The ANA's 2012 literary awards -recognizing articles published in the 2011 volume of the ANA's official magazine, The Numismatist-were presented on August 9 at the ANA World's Fair of MoneySM in Philadelphia. The Numismatist was first published by ANA founder and inaugural editor Dr. George F. Heath in 1888 and will celebrate its 125th anniversary next year.
The Heath Literary Award, introduced in 1949, acknowledges outstanding articles published in the preceding year. First place went to Ernie Nagy for his September 2011 article, "Great Numismatic Moments in American Literature," which explained how many authors recognized the value of including coins to enhance the fabric of their classic works. Nagy received $250, a bronze medal and a certificate. (In last year's competition, Nagy received third place for his September 2010 article, "Artifacts of Andrew Jackson's Bank War.")

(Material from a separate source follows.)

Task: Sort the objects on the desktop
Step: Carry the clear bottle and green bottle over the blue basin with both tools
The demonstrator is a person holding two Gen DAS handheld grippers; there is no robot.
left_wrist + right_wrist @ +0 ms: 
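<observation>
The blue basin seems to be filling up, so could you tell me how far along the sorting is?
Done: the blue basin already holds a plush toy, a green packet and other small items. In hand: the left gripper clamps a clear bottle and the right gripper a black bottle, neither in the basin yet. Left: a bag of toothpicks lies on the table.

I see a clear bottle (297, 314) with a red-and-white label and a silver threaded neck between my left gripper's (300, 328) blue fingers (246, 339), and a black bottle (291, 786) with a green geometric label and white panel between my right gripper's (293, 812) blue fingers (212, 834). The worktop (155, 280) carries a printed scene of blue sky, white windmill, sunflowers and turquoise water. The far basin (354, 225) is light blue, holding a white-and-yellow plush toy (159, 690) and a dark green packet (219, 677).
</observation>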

John M. Kleeberg took second place ($100, certificate) for "Getting to the Bottom of the Seawater Uncs" (February 2011), which described a group of dull, lightly etched coins thought to have been part of a 19th-century payroll lost in Florida's Indian River. Eric Brothers received third place (certificate) for "John Reich: The Mint's Overworked & Underappreciated Engraver" (March 2011), which told how the talented artist put his skills to work at the first U.S. Mint, but was frustrated by roadblocks set up by Chief Engraver Robert Scot.
The Wayte and Olga Raymond Memorial Literary Award, endowed by the late John J. Ford Jr., is presented for articles in The Numismatist that display original and comprehensive research in U.S. numismatics. Kleeberg and his "Seawater Uncs" received first-place honors ($400, certificate), and Brothers was awarded second place ($200, certificate) for "John Reich." Leroy Van Allen earned third place (certificate) for "Morgan Dollar 'Micro O' Fakes" (July 2011).
Funded by an anonymous donor, the Catherine Sheehan Literary Award for U.S. Paper Money Studies was presented to three authors. First place ($50, certificate) went to Mark D. Tomasko for "Lions on Steel" (May 2011), which considered two outstanding vignettes by talented bank-note engraver James Smillie. Todd Sciore received second-place honors (certificate) for "The Gettysburg Connection" (July 2011), in which he explained how a "Brown Back" National Bank note had unexpected links to the American Civil War. Third place (certificate) was awarded to Chip Scoppa for "Red 'R' & Red 'S' Revisited" (March 2011), which described how letters overprinted on World War II-era bills identify experimental issues.